## Task prompt
Where the data below begins, start duplicating lines exactly, and finish with the line containing "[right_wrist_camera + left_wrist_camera"; add nothing else. Leave the pictures out.

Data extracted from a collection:
● ● ●

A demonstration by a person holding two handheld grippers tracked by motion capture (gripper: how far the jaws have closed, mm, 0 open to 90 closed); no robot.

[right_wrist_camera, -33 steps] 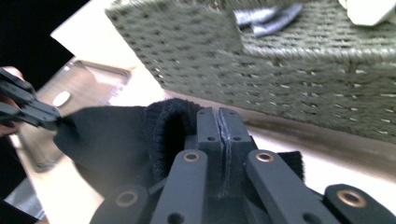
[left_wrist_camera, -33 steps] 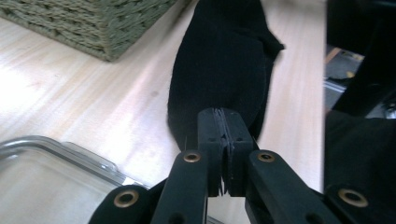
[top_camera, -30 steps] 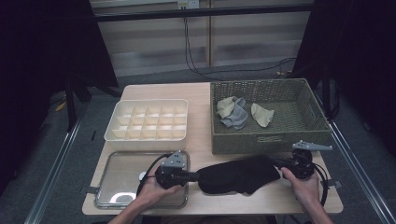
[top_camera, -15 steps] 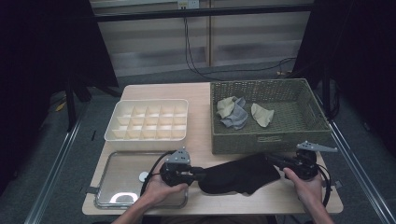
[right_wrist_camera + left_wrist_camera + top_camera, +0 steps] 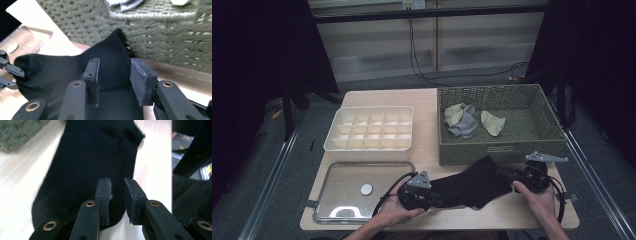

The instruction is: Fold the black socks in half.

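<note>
The wicker basket (image 5: 542, 142) holds three crumpled cloths (image 5: 462, 119); the divided tray (image 5: 368, 145) looks bare. A black sock (image 5: 472, 182) lies stretched along the table's (image 5: 427, 107) near edge, between the left gripper (image 5: 432, 196) and right gripper (image 5: 507, 175), both with jaws parted.

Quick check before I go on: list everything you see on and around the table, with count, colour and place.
Black sock: one, black, near edge of the table, stretched between both grippers.
Wicker basket: one, olive green, far right.
Socks in basket: three or so, beige and grey, count unsure.
Divided tray: one, cream, far left, compartments bare.
Metal tray: one, silver, near left.
Disc: one, white, in the metal tray.
Table: one, light wood.
Left gripper: black, jaws parted over the sock's end.
Right gripper: black, jaws parted astride the sock's ribbed end.
Hands: two, near edge.
</note>
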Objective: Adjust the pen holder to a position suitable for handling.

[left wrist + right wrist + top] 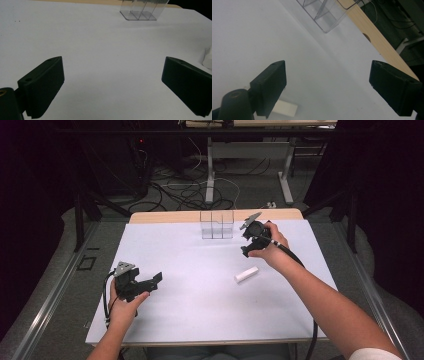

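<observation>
my high view sits above near edge of table point(150, 320), looks forward and down; floor cables in upper frame, whole white top in middle. my left gripper view rides low, close over white surface, faces toward clear divided box point(140, 11) at top right of frame. my right gripper view tilts, close, same clear divided box point(324, 15) at top centre, wooden table edge point(377, 37) running down right. all three views share box; white block point(246, 274) sits lower left in right gripper view point(284, 109).
</observation>
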The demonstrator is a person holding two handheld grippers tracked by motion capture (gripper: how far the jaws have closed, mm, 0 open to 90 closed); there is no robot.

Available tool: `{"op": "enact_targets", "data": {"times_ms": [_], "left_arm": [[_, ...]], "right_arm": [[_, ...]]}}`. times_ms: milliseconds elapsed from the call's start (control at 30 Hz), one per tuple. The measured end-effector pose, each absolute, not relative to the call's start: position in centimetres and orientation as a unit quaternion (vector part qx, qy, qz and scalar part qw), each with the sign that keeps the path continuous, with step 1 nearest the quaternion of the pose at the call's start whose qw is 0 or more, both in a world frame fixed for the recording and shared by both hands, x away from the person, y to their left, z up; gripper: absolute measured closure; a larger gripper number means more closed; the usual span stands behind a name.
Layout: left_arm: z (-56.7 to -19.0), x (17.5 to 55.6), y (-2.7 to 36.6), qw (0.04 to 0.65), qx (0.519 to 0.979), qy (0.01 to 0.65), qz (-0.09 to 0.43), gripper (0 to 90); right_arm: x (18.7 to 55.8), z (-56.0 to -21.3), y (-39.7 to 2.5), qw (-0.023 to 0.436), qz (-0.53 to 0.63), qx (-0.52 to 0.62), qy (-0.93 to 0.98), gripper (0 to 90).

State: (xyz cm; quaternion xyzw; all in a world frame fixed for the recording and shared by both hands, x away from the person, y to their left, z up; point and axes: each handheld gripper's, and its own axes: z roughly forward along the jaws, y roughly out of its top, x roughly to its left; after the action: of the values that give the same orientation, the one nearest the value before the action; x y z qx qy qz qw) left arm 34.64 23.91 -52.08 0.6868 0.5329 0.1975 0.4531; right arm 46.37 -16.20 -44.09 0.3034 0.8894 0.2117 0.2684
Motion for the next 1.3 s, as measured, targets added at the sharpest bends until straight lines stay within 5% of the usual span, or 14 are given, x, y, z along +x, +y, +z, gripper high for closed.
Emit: {"op": "enact_targets", "data": {"times_ms": [700, 1300], "left_arm": [[-52.3, 34.9, 23.9, 0.448, 0.693, 0.532, 0.189, 4.3], [-52.5, 35.3, 24.1, 0.445, 0.693, 0.536, 0.185, 4.3]], "right_arm": [[52.0, -43.5, -13.5, 0.274, 0.172, 0.171, 0.930, 42.4], [55.1, -45.4, -12.9, 0.285, 0.170, 0.151, 0.931, 41.6]]}}
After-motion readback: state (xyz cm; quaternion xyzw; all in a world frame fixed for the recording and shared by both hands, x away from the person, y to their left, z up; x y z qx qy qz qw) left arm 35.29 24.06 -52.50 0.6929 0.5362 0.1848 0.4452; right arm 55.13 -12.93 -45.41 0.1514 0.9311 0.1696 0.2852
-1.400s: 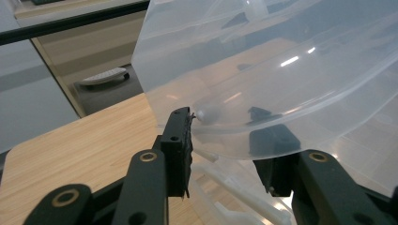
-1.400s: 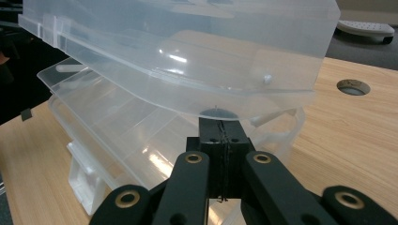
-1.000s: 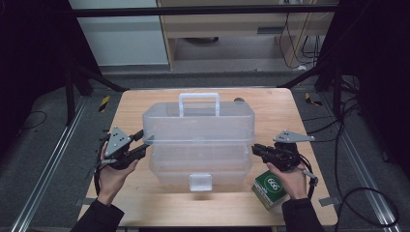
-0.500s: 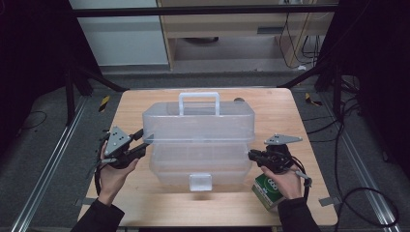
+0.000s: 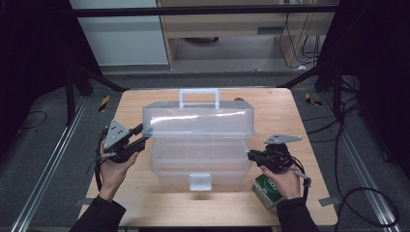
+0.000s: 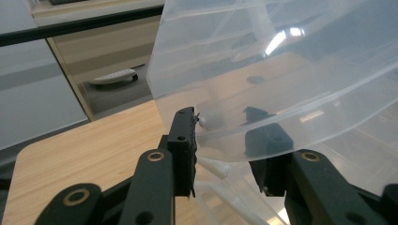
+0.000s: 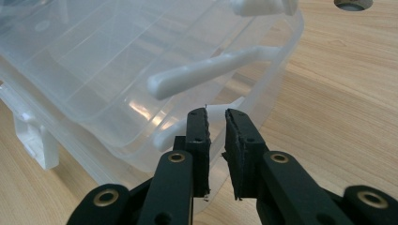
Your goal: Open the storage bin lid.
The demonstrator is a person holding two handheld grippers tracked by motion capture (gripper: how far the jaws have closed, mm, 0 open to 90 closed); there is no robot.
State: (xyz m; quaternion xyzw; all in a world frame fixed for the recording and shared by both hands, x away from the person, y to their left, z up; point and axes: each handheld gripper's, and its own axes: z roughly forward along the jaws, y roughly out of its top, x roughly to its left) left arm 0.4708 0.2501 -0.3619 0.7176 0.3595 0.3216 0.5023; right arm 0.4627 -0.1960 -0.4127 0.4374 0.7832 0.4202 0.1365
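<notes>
High view: the clear plastic box sits mid-table, lid raised, with bare wood on every side. A green carton lies beneath the right hand; its print is too small to read.

Left gripper view: the left gripper stands spread, straddling the lid's edge.

Right gripper view: the right gripper, nearly pressed together, points at the box's end, pinching nothing.

Clear box, green carton
</notes>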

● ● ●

## Task solution
A demonstration by a person holding two handheld grippers tracked by motion capture (gripper: how far the jaws have closed, mm, 0 open to 90 closed); no robot.

[right_wrist_camera, -33 steps] 
[left_wrist_camera, -33 steps] 
[top_camera, -30 steps] 
[top_camera, -15 steps] 
[right_wrist_camera + left_wrist_camera + top_camera, +0 steps] 

Work on the answer has been completed.